A research team led by Mount Sinai has revealed mechanisms of abnormal immunocyte function that can lead to Crohn’s disease, according to findings published in the Science immunology On March 21, the researchers said their discovery provides a better understanding of the development of diseases and could inform the development and design of new treatments to prevent inflammation before starting chronic disorder.
Crohn’s disease is an inflammatory bowel disease (IBD) that causes chronic gastrointestinal inflammation (GI) and symptoms may include abdominal pain, diarrhea, weight loss, anemia and fatigue. Inflammation is the body’s natural response to infection or injury, but prolonged and untreated inflammation can cause damage to healthy cells, tissues and organs. White blood cells on GI Street, known as intraepithelial lymphocytes, express the Delta Gamma (Gamma Delta Iels) receptor, which prevent infection and provide intestinal barrier monitoring. These Iels Gamma Delta are often reduced to patients with active Crohn’s disease.
Researchers said their study is the first to show that the Gamma Iels Delta are critical to maintain a balance between pre-inflammatory and regulatory immunosuppression, and these cells are reduced at the onset and evolution of long-term inflammation in the lowest.

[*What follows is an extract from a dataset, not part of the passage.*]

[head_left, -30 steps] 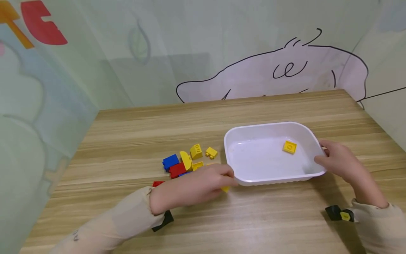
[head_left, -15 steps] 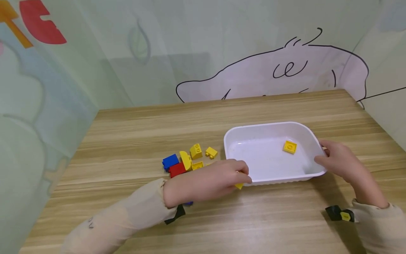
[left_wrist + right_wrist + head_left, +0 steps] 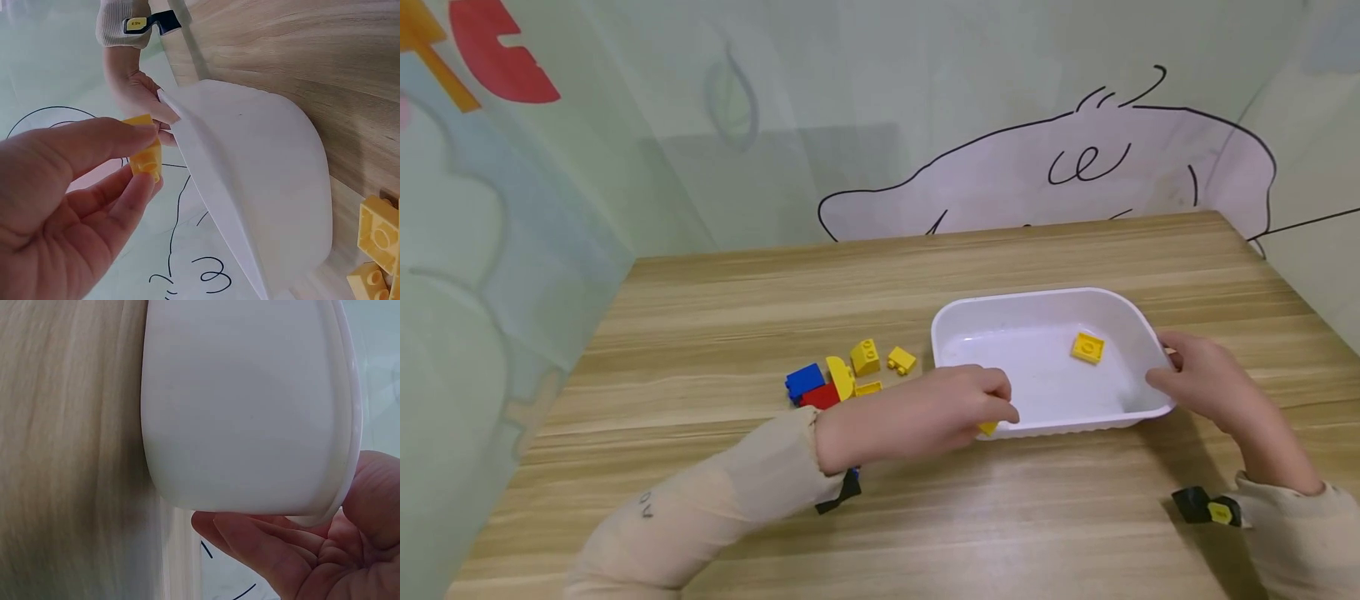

Previous studies evaluating patient biopsies have revealed a decrease in gamma delta in people with active IBD. However, it was unknown whether the loss of these cells was a cause or consequence of the disease. Our findings now show that the Gamma Iels Delta are essentially decreasing weeks before clinical or histological signs of disease in a Crohn’s mouse mouse model. In addition, we were able to create a timetable of events that led to the malfunction of Delta Delta Iels that reflect findings from previous studies in patients with IBD. “
Karen Edelblum, Phd, Corresponding writer, Associate Professor of Pathology, Molecular and Cell Medicine at ICAHN School of Medicine on Mount Sinai
The researchers used a model of mice of inflammation that resemble Crohn’s disease in the lower small intestine to analyze human disease. Before the tissue damage began, they found that pre-inflammatory proteins weakened communication between Delta C-Delta and adjacent intestinal epithelial cells. As a result, the majority of these Delta Iels Gamma Iels failed to survive and the surveillance of barrier was significantly at stake. The research team also acknowledged that Gamma Delta Iels has lost their ability to suppress other pre-inflammatory Iels that are responsible for tissue damage, indicating that the early loss of gamma regulatory delta can contribute to the activation of inflammation in Crohn’s disease.
Researchers said the loss of Gamma Delta Iels could be used as a predictor to relapse the disease or patient response to treatment. In addition, the development of future treatments that enhance the function of Gamma Delta Iels can provide a new way of maintaining a recession in patients with IBD or prevent the development of diseases in sensitive individuals.
Researchers from Rutgers University, Case Western Reserve and Los Angeles Children’s Hospital have contributed to this study. The study was supported by grants by the National Institutes of Health, the Crohn and Colitis Foundation, A*Star and New Jersey Committee on Cancer Research.
Source:
Magazine report:
Xu, W., et al. (2025). The dysfunction of intraepithelial lymphocytes precedes Crohn’s disease. Science immunology. doi.org/10.1126/sciimmunol.adk7429.